__Task brief__
Would you retype exactly the lines below, starting with the one that has "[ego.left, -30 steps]" and going on through the one that has "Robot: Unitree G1", with no pictures and nothing else?

BEGIN Material provided

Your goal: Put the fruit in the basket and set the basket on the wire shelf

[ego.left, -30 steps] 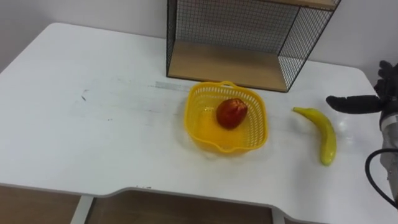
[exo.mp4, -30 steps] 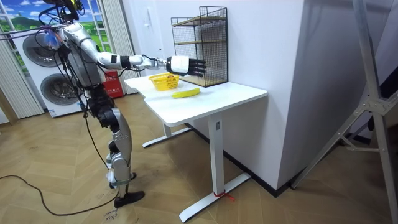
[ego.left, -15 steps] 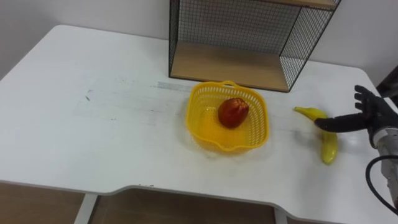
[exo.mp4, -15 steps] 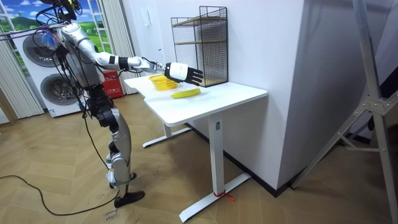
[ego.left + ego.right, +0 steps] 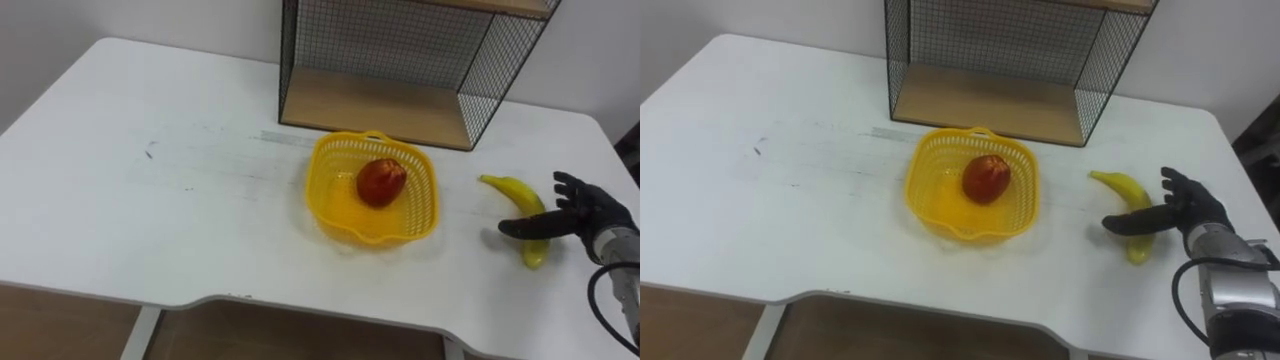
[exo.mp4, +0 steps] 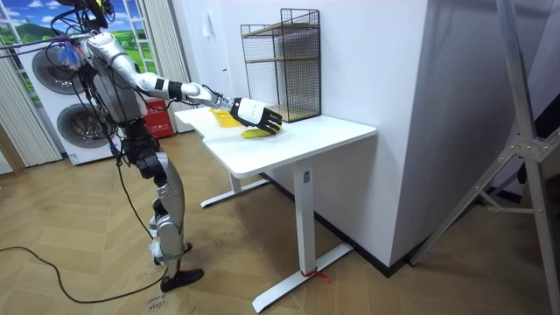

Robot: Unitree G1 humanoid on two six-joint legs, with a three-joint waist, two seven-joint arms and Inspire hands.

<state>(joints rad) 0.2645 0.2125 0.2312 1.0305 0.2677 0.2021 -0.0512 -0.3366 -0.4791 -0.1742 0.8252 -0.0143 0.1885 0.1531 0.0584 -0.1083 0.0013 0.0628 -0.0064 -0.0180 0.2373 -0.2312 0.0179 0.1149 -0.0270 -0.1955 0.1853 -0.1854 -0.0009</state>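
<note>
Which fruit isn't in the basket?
The yellow banana: it lies on the white table to the right of the yellow basket, by the open right hand. The red fruit sits inside the basket.

We note white table [image 5: 150, 230], rounded front corners. At far edge stands wire shelf [image 5: 370, 105], wooden base on tabletop. Just before it, not touching, sits yellow basket [image 5: 340, 222]. Right of basket, near right edge, lies banana [image 5: 516, 193] (we also spot faint dark scuffs [image 5: 150, 153] left of basket)
</note>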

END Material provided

__Solution below__
[ego.left, -30 steps] 
[exo.mp4, -30 steps] 
[ego.left, -15 steps] 
[exo.mp4, -15 steps] 
[ego.left + ego.right, +0 steps] 
[exo.mp4, +0 steps] 

Robot: Unitree G1 humanoid on two six-joint legs, with a three-joint waist, two seven-joint arms and Inspire hands.

The exercise requires nothing more than what has been given.